Fungicide use is a major component in the integrated disease management for crop production, especially in open fields. The estimated amount of fungicides and bactericides used worldwide increased from 393 to 530 million kilograms during 1990 to 2018 (Food and Agriculture Organization of the United Nations; http://www.fao.org/). Despite the availability of a wide variety of fungicides, control of major diseases heavily relies on only a few chemical classes due to efficacy or residue concerns [1,2], leading to a high pressure of resistance selection. Fungal pathogens hitchhiking on goods or latently infected in plants can easily be distributed between regions and countries, further challenging the resistance management. The rate of emergence of resistant fungal populations has been continuously rising globally since the 1980s, posing a serious threat to farming sustainability and profitability [3]. One way to cope with fungicide resistance is through fundamental understanding of its mechanisms, which can facilitate resistance monitoring and aid in the development of novel fungicides.

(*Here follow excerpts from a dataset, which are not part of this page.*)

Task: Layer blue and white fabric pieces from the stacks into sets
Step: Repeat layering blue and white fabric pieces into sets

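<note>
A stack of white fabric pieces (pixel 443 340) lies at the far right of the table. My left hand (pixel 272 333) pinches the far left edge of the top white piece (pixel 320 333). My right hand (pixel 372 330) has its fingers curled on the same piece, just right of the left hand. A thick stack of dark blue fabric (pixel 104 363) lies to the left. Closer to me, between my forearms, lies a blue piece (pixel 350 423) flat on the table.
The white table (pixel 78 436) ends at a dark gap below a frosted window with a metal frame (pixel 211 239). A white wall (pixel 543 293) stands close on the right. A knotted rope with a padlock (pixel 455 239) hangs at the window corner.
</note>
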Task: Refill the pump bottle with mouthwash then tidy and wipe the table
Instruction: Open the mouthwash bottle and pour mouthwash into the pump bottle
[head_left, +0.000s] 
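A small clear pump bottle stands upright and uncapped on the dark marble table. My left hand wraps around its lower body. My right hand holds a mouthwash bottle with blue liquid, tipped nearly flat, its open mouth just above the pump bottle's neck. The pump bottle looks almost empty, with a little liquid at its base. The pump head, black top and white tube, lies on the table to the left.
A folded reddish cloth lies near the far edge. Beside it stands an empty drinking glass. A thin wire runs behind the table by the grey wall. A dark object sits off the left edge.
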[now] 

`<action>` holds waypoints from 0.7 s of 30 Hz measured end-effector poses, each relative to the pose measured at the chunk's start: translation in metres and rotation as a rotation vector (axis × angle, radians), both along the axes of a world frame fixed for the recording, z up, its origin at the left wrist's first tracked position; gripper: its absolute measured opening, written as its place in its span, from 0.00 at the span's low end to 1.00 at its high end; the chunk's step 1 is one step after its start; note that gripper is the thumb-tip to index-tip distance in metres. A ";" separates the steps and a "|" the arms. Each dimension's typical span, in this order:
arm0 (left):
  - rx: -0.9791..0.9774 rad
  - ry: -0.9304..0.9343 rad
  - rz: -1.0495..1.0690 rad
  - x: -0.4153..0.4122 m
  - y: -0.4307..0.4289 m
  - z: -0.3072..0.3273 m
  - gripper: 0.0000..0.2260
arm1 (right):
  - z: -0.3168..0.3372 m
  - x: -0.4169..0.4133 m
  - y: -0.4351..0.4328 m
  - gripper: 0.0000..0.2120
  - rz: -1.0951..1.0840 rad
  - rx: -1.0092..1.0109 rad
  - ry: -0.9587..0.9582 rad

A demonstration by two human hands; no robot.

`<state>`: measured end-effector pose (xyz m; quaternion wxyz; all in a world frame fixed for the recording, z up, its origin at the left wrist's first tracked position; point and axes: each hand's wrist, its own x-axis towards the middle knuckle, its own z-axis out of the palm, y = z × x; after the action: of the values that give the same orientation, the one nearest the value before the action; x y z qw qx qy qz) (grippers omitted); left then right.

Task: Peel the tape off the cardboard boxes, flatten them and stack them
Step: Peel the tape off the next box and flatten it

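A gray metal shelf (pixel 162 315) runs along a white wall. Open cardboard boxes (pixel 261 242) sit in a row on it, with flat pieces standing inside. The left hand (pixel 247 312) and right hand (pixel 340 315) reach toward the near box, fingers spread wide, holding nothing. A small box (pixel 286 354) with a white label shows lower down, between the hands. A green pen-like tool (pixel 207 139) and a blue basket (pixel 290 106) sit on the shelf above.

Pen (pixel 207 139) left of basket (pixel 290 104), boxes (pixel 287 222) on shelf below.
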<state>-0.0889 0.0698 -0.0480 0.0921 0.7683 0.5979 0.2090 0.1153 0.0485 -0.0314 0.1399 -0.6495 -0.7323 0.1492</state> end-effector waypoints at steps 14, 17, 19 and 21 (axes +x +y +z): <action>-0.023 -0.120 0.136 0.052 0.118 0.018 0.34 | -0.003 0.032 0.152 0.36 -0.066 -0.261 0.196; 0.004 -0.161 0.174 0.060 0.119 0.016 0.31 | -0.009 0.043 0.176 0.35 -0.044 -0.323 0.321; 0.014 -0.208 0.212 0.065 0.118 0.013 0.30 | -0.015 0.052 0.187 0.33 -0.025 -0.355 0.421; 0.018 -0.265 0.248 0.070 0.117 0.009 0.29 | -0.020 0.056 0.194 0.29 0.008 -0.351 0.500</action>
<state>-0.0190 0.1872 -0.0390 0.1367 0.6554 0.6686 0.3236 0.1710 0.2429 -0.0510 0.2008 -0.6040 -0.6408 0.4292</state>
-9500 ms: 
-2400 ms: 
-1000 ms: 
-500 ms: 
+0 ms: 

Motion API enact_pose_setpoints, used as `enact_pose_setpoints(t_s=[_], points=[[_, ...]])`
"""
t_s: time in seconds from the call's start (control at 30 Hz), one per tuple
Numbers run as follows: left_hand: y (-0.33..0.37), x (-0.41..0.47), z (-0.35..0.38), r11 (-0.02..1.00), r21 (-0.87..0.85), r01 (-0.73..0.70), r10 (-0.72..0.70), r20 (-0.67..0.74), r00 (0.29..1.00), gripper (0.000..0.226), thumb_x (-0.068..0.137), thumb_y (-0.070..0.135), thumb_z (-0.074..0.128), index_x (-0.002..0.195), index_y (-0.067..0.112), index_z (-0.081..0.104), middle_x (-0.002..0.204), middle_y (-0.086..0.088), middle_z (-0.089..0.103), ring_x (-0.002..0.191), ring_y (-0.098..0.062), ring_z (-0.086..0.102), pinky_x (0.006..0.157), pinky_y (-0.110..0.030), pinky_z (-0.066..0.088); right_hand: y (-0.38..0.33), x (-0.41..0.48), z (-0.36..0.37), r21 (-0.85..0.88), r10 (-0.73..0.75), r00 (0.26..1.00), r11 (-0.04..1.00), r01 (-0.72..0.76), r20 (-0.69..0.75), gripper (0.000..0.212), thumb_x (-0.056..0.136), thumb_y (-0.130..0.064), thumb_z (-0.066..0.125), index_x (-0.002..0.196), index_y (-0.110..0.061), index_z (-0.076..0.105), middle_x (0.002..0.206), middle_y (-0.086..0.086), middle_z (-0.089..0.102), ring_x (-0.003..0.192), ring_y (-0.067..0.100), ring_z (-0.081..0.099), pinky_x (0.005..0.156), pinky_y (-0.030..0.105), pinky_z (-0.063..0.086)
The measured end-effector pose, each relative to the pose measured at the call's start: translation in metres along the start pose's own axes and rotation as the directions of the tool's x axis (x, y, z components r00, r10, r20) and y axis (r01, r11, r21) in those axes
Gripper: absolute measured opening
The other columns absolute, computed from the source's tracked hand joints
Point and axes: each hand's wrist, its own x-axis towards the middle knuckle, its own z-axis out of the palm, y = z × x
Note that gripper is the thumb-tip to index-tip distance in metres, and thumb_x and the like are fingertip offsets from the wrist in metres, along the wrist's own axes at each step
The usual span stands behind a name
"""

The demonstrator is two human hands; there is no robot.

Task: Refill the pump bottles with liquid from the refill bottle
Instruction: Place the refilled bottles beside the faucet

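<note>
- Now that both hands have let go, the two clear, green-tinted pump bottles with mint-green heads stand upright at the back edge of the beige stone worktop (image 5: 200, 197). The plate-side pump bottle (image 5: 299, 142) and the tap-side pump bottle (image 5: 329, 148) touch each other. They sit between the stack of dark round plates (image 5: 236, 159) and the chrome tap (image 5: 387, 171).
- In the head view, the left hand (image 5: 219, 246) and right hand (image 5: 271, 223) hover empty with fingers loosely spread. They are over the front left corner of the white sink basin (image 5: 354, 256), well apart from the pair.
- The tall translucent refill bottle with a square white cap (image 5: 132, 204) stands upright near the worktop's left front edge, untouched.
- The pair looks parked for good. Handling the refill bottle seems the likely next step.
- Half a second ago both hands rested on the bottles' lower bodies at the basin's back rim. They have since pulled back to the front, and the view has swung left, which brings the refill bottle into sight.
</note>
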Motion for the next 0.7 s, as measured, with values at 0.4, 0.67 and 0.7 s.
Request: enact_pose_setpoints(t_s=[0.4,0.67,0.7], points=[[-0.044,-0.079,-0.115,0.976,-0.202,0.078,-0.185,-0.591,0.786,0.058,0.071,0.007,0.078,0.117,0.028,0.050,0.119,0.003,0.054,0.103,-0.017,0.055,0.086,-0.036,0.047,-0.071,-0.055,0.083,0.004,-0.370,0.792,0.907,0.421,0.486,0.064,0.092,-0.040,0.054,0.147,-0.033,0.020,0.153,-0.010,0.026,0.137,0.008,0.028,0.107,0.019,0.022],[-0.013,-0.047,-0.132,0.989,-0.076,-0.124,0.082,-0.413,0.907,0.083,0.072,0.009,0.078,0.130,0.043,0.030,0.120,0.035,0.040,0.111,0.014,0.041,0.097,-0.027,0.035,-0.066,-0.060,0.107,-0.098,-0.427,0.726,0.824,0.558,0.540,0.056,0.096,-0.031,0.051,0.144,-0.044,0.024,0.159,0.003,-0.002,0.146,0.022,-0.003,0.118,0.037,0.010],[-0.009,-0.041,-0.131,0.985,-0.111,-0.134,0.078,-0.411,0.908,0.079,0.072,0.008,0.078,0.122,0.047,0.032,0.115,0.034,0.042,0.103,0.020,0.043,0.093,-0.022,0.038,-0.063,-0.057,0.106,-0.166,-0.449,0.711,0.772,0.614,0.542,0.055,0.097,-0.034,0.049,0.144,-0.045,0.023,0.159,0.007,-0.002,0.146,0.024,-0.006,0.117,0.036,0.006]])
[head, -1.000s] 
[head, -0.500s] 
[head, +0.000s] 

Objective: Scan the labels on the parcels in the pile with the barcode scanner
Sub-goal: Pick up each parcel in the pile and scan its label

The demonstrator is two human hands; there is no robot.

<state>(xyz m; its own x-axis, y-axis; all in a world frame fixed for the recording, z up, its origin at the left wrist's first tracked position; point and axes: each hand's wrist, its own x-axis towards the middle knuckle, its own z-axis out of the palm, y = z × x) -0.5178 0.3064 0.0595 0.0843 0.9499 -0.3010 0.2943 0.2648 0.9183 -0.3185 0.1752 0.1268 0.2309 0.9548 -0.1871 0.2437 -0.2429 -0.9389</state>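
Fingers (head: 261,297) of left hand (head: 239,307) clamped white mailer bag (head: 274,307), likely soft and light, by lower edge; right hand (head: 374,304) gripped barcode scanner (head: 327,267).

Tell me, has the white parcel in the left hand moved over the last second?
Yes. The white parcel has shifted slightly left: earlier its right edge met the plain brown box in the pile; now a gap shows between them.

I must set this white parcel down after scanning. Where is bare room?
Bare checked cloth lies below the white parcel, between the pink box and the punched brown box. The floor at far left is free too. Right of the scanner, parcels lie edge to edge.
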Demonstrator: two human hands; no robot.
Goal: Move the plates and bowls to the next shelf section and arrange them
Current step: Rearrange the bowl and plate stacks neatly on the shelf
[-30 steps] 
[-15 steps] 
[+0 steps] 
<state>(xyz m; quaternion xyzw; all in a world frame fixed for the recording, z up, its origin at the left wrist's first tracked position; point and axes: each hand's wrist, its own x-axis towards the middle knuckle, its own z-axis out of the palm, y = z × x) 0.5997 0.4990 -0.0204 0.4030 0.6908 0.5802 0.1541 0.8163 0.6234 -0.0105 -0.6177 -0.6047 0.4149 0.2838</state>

Numerous studies have been conducted in the past to characterize modes of action of fungicides and corresponding resistance mechanisms. Fungicides, in particular those with single sites of action, function to block specific enzymes in critical biological pathways. Thus, the change either in the structure or the expression level of the enzyme can largely affect fungicide efficacy. These target site-based resistance mechanisms have been found in many fungi with resistance to various fungicides belonging to different chemical classes [4]. While the structural change of target sites is typically due to mutations in residues involved in the binding site, overexpression of the target sites oftentimes results from the rearrangement or mutations in its promoter region [4–6]. In either case, the resistance is considered to be linked to a single genetic locus and heritable, and is named qualitative resistance. The level of resistance is largely determined by specific mutations or the expression level of a given target site [5,7]. In contrast, resistance can also be attributed to other factors or mutations in multiple loci, termed quantitative resistance [8]. In addition, other terms such as innate or natural resistance and epigenetic resistance are used to describe certain fungal species that are insensitive to a given fungicide and transient resistance mediated by gene regulation, respectively [9,10]. However, some of these alternative mechanisms of resistance have not been well studied, although field-resistant isolates that lacked mutations or had similar expression levels of target sites compared to sensitive isolates have been reported across pathosystems [9,11–14].    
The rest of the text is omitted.